Anyway, one of the reasons we stop there is because they serve a corned beef sandwich the size of your head.
Which made us think of a chap we ran into at a food show once. He was a big cog for Bennigan’s. Remember them? “Irish American Grill and Tavern.”
Anyway, at the time the defunct chain was pushing a bunch of television and radio ads touting their newest promotion: “The Santa Fe Fajita Feast.” We thought, “Come to an Irish Tavern for…Sizzling fajitas?” So we asked the big muck about that.
“Wut? No Irish food?”
He said, “Well, everyone knows that Irish food isn’t very good…”
Which brings us back to corned beef.
Specifically, why do we celebrate St. Patrick’s Day and the essence of Irish-ness with Corned Beef & Cabbage?
Way, way back in the 12th Century, there was an Irish king named Cathal mac Finguine, and he had a famous appetite.
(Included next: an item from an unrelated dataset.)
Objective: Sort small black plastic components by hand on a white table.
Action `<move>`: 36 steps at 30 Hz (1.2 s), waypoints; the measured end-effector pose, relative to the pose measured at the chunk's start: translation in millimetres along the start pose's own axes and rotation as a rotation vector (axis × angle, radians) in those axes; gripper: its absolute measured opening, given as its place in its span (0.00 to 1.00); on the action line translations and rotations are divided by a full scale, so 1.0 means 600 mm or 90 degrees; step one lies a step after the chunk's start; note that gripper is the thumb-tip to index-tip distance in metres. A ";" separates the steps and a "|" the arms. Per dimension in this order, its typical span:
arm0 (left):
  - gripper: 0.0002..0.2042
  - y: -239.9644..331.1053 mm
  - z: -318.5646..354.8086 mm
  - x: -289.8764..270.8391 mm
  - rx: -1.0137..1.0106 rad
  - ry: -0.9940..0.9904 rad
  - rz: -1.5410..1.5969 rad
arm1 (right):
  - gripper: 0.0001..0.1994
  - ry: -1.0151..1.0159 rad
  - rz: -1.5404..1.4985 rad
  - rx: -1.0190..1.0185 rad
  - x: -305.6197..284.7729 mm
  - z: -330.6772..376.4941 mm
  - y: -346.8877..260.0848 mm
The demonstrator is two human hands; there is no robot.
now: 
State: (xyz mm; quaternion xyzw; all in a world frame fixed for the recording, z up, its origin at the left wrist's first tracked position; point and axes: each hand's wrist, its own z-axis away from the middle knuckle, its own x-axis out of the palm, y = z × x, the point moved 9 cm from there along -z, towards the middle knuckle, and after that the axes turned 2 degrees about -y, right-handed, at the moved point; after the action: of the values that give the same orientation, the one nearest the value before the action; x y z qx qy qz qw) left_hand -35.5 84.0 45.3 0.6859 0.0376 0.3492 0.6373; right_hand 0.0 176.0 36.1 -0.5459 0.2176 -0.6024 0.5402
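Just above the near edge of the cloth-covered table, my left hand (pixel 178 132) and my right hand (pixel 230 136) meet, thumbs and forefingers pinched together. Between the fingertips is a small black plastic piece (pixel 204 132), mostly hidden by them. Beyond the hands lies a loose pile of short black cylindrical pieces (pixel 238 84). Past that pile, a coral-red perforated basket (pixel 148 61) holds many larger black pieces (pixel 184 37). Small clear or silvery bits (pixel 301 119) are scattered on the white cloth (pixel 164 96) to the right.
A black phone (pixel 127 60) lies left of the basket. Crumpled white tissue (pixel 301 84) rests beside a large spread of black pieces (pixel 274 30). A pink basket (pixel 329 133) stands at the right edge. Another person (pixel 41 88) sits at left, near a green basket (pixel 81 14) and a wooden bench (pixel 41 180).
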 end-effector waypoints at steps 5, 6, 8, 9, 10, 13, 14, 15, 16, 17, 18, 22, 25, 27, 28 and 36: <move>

They even had a poem (Aislinge Meic Con Glinne) poking fun at his prodigious eating habits:
Wheatlet, son of Milklet,
Son of juicy Bacon,
Is mine own name.
Is the man’s
That bears my bag.
Haunch of Mutton
Is my dog’s name,
Of lovely leaps.
Lard my wife,
Across the kale-top
Cheese-curds, my daughter,
Goes around the spit,
Fair is her fame.
Corned Beef, my son,
Whose mantle shines
Over a big tail.
This was the first written record of corned beef in history.
And since there is no actual corn, why do they call it “corned” beef? In olde Ireland, cows were pretty valuable. They were used for farm labor and for dairy, and they were only eaten when they could no longer work or be milked. An older cow has tougher meat, and what with the invention of the refrigerator about 7 centuries away, they cured the beef with salt. The kernels of salt that dappled the beef were known as “corns” of salt.
Many of the tenant farmers had small plots of vegetables, and potatoes and cabbages were pretty easy to grow. A hunk of salted (or “corned”) beef tossed in a pot with some fresh vegetable made for a right proper little meal. The vegetables would absorb the flavors and saltiness of the beef.
Surprisingly, this meal didn’t become popular with the average Irishman until much later. From the time of the Roman Empire, it was the British who had a taste for beef. And while they loved to tuck it away, they didn’t care for the raising and slaughtering of cows. They outsourced that to the brilliant Irish farmers.
Now, Irish farmers – a hardy lot – most often worked fields and livestock owned by someone else. The finest beef and vegetables went to the gentry class. They survived on a diet centered around potatoes, which were great for a variety of uses and could grow just about anywhere.
In 1845, a sort of virus broke out. It was a blight that attacked the potatoes of Ireland, and decimated the fields of Irish farmers. This prompted the Great Famine, otherwise known as “The Potato Famine.” This drove millions of the Irish to greener pastures, with many of them coming to America.
Where did they enter America? Ellis Island in New York City. Who did they encounter? Jewish immigrants who helmed the best kosher butchers in the nation.
What did any proud Irishman worth his weight in salt know to do with a nice piece of beef?
Hence, Corned Beef & Cabbage became known as the official dish of Ireland, and the favored plate of average Irish people around the world. And when we visit New York City, we make a pilgrimage to Katz’s Deli.